6.    The net cash provided by financing activities during 2011 is

A.) $550,000

B.) $650,000

C.)  $800,000

D.) $900,000

















PROBLEM 4: (22 Points)


Part A

You have been engaged to review the financial statements of Water Sync Inc. In the midst of your investigation you find a number of irregularities during the current year.


1.    Insurance for a 6-month period purchased on October 1 of this year was charged to prepaid insurance expense in the amount of $5,000.


2.    Year-end estimate of bonuses totaled $61,000 and was not recorded because the payment would not be made until next year.


3.    Warranty expense averages 5% on current year sales of $5,000,000. Warranty expense is automatically debited for 5% of each sale. During the current year, the company also paid $225,000 in warranty related claims. The bookkeeper thought that the payments were an expense and debited warranty expense.


4.    Office rent is paid quarterly in advance. The first quarter rent for next year ($25,000) was paid in December and rent expense was debited.


Instructions

Prepare the necessary correcting entries, assuming that Water Sync Inc. uses a calendar-year basis. (Ignore income tax considerations.)






















Part B

The reported net incomes for the first 2 years of US Books Corp. were as follows: 2009, $268,000; and 2010, $412,000. Early in 2011, the following entries were discovered.


1.    Depreciation of equipment for 2009 was understated $68,500

2.    Depreciation of equipment for 2010 was overstated $39,000

3.    December 31, 2009, inventory was overstated $12,000

4.    December 31, 2010, inventory was understated $73,600


Instructions

Prepare the correcting entry necessary when those errors are discovered. Assume that the books are closed. (Ignore income tax considerations.)


































Problem 2: (Textbook pg. 1318 à E21-10 & E21-11)


LSU Company signs an agreement on January 1, 2009, to lease equipment to Tiger Corporation. The following information relates to this agreement:


1.    The term of the noncancelable lease is 6 years with no renewal option. The equipment has an estimated economic life of 6 years.

2.    The cost of the asset to the lessor is $245,000. The fair value of the asset on January 1, 2009, is $245,000.

3.    The asset will revert to the lessor at the end of the lease term, at which time the asset is expected to have a residual value of $43,622, none of which is guaranteed.

4.    The agreement requires annual rental payments, beginning Jan. 1, 2009.

5.    Collectability of the lease payments is reasonably predictable. There are no important uncertainties surrounding the amount of costs yet to be incurred by the lessor.
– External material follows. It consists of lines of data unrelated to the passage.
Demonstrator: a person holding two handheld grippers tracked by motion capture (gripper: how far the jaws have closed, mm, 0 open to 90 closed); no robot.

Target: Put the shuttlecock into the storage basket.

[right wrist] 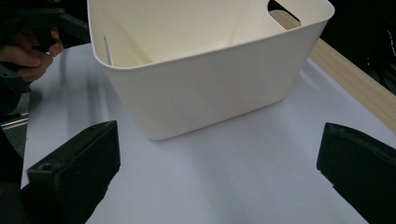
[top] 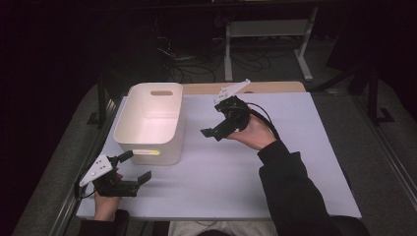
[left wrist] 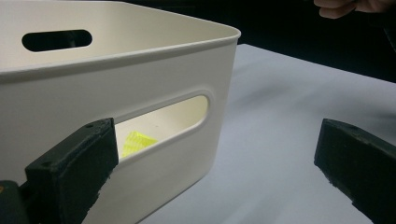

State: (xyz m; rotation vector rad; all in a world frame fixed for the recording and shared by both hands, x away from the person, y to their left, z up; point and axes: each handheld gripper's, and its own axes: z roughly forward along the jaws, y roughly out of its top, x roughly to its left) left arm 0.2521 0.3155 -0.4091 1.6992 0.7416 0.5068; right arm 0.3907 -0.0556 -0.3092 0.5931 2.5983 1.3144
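Jaws gape wide on both — left gripper (top: 132, 167) beside the white bin (top: 150, 122), right gripper (top: 216, 125) near it, both holding nothing.

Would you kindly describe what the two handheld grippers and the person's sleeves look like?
Both the left gripper and the right gripper are black, with two blocky flat jaws. Each carries a pale grey three-cornered plate on top and trails a black cable. The person wears dark long sleeves.

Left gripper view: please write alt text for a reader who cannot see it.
A white plastic bin stands on a pale table, close before the open left gripper. Something yellow shows through its handle slot.
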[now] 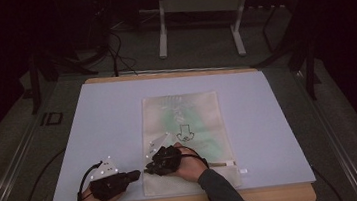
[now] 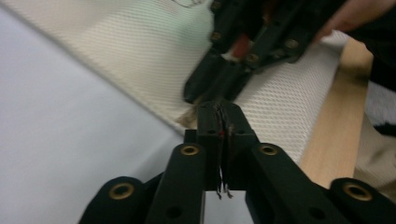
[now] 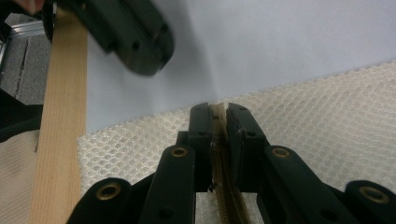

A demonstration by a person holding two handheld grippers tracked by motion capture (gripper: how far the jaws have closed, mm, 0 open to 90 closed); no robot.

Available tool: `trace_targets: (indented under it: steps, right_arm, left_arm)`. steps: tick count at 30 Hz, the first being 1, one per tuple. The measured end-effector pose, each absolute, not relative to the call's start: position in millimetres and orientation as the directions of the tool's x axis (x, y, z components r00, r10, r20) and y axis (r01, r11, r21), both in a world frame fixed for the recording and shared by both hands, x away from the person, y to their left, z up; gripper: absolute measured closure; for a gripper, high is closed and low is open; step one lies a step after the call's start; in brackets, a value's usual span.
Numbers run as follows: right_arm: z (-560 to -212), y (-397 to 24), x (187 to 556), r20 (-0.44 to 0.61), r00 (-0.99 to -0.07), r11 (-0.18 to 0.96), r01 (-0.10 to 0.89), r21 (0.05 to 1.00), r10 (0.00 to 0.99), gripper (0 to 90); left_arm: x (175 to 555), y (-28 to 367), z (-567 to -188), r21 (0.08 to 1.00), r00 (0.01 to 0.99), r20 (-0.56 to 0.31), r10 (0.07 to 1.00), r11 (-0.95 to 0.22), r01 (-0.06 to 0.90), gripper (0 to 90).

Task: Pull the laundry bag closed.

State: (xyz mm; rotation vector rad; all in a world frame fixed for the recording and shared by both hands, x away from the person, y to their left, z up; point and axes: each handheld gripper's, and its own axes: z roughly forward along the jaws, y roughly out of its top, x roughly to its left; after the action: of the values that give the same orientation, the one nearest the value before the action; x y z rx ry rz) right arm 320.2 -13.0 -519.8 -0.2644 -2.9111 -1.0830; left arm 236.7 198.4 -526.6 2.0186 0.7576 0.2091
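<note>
Already both claws are clamped at the mesh pouch [image 1: 183,140] lying mid-table: right gripper [image 3: 218,116] on its zipper band [image 3: 224,196], left gripper [image 2: 219,112] on the 7 o'clock corner (frayed threads pinched there), so a hard tug could tear fabric or slip.

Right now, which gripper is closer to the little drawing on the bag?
The right gripper. It sits on the bag just below the drawing, shut on the zip strip. The left gripper is farther, at the bag's near left edge.
</note>
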Motion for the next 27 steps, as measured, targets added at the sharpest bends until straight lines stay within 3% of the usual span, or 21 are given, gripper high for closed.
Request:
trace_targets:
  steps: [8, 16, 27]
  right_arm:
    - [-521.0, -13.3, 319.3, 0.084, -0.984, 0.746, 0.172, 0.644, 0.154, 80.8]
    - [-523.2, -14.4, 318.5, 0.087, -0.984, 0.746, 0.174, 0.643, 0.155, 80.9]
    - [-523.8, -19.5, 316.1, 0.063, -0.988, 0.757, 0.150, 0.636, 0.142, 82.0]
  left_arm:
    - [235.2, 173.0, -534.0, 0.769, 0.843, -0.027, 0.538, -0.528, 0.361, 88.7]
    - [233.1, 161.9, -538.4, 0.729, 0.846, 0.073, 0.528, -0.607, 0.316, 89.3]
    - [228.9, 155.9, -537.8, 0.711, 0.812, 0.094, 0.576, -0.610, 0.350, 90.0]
6.    The lessor's rate of return is 10% and is known to the lessee. The lessee's borrowing rate is 12%.



1.    Calculate the annual rent payment.


2.    Prepare the journal entries for the lessor for 2009 and 2010.

























PROBLEM 3: (20 Points)


The income statement of Alem Corporation is shown below.


ALEM CORPORATION

INCOME STATEMENT

FOR THE YEAR ENDED DECEMBER 31, 2010

Sales

$755,000

Cost of goods sold

543,000

Gross profit

212,000

Operating expenses

Selling expenses

$52,000

Administrative expenses

89,000

141,000

Net income

$71,000


Additional information:

1.    Accounts receivable decreased $63,000 during the year.

2.    Inventory increased $38,000 during the year.

3.    Prepaid expenses increased $12,000 during the year.

4.    Accounts payable to increased $25,000 during the year.

5.    Accrued expenses payable increased $6,000 during the year.

6.    Administrative expenses include depreciation expense of $20,000.


Instructions

Prepare the operating activities section of the statement of cash flows for the year ended December 31, 2010, for Guesser Company, using the Direct Method.